Ambrose did as he was told, shrugging into the new clothes with unsteady fingers. They were too large for him—the pants too wide, the billowy shirt swallowing up his arms—but they were serviceable enough. As he stepped out from behind the screen, Eli guided him firmly to his bed, and he found himself blushing. “Captain, I have a cot of my own, this isn’t necessary—“
“Ambrose Beake.” Eli sat him down, pushed him gently onto the pillow, and started surveying him for injuries. “You saved my ship and my crew. This is absolutely necessary.”
Ambrose settled onto the pillow and had to muffle the sigh coming from his lips—the captain’s bed was infinitely more comfortable than his cot. The mattress softer, the blankets thicker, the pillow downier. The sheer luxury quickly made him realize how exhausted he was, and he shifted deeper into the fluff, eyes closed.
“You don’t seem to be bleeding anywhere,” Eli murmured. “You’re very lucky the teeth didn’t get you.” To Ambrose’s sleepy delight, his hands were still skimming over him, carefully seeking out any hidden wounds. His fingers paused at the hem of Ambrose’s shirt. “Can I check your bruises?”
“I don’t have any—,” Ambrose shifted, and a dull pain shot up his chest. “Alright.” Eli carefully lifted his shirt to show him the purple bruises blooming across his ribcage. Ambrose winced. “Ow.”
“Yes, that’s what happens when a kraken falls on you. Take a deep breath for me, any sharp pain?” Ambrose inhaled and shook his head. Eli gently tugged the shirt back down, his fingers trying to be as light as possible. “I’ll get you a healing potion once you’ve woken up.”
“Eli, I…” His protest died when Eli shot him a look and stubbornly pulled up the blankets around his shoulders.

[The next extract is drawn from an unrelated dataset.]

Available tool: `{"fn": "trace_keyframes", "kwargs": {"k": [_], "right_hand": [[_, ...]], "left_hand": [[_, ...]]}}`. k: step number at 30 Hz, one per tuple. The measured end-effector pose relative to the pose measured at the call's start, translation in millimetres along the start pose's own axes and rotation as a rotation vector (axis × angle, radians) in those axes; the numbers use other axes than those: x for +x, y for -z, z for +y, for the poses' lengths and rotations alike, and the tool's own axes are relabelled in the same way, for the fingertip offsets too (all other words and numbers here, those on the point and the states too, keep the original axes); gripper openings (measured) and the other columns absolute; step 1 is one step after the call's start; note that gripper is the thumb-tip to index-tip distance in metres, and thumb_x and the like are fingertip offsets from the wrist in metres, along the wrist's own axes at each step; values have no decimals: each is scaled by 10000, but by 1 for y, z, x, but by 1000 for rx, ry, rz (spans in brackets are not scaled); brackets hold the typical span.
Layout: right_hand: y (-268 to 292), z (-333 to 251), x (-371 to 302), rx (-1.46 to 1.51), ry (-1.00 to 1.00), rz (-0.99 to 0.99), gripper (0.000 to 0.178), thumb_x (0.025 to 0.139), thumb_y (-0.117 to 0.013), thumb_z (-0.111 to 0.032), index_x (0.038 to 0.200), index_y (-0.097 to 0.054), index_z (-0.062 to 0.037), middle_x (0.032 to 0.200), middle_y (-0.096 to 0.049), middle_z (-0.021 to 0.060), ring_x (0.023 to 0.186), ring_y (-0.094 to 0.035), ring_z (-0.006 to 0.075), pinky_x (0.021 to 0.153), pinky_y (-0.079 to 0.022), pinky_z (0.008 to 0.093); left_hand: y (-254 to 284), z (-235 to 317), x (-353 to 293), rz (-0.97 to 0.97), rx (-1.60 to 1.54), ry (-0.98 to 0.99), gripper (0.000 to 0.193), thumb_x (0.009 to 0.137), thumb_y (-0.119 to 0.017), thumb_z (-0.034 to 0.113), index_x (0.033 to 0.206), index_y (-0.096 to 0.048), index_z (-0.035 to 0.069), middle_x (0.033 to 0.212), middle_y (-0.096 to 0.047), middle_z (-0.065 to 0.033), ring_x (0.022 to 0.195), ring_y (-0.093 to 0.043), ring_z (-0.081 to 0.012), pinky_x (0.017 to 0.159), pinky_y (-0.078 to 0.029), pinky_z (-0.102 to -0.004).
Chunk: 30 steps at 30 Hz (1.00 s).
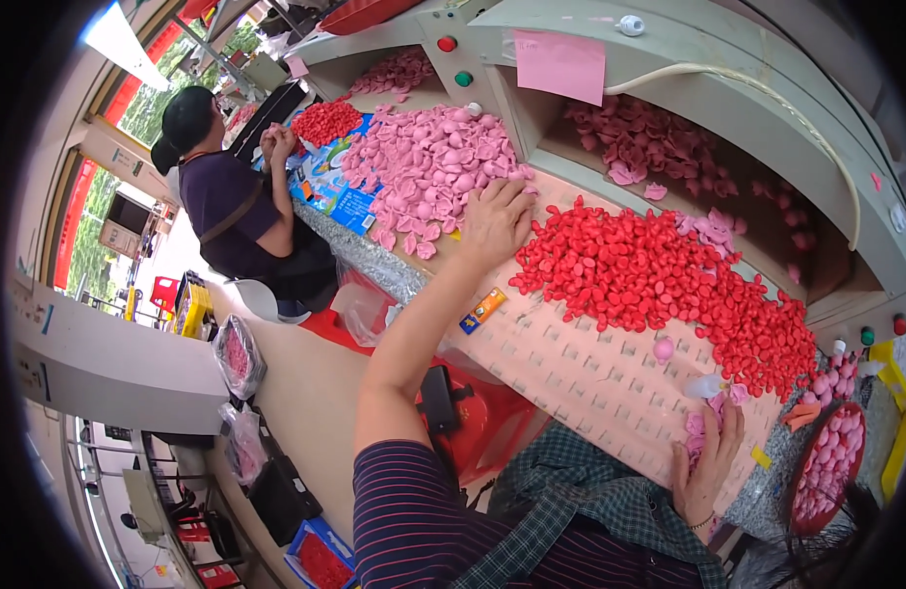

“Now, I’m leaving you in here to rest, Mr. Beake, and if I see you try to sneak back to your own cabin to brew some blasted potions,” he smiled and cupped Ambrose’s face with both hands, “I will lock you in here and send the key down with the kraken. Understood?”
Ambrose gave a small nod. When combined with the comfort of the bed, the warmth of Eli’s hands around his face made it very hard to process much of anything.
Then Eli’s smile faded, and he ran a thumb over Ambrose’s temple. “You really scared me today, Ames,” he mumbled. “Please don’t do it again.”
Ambrose’s heart swelled. “I won’t.”
“You swear?”
“I swear.” He gave a breathy laugh. “I swear it on the ship.”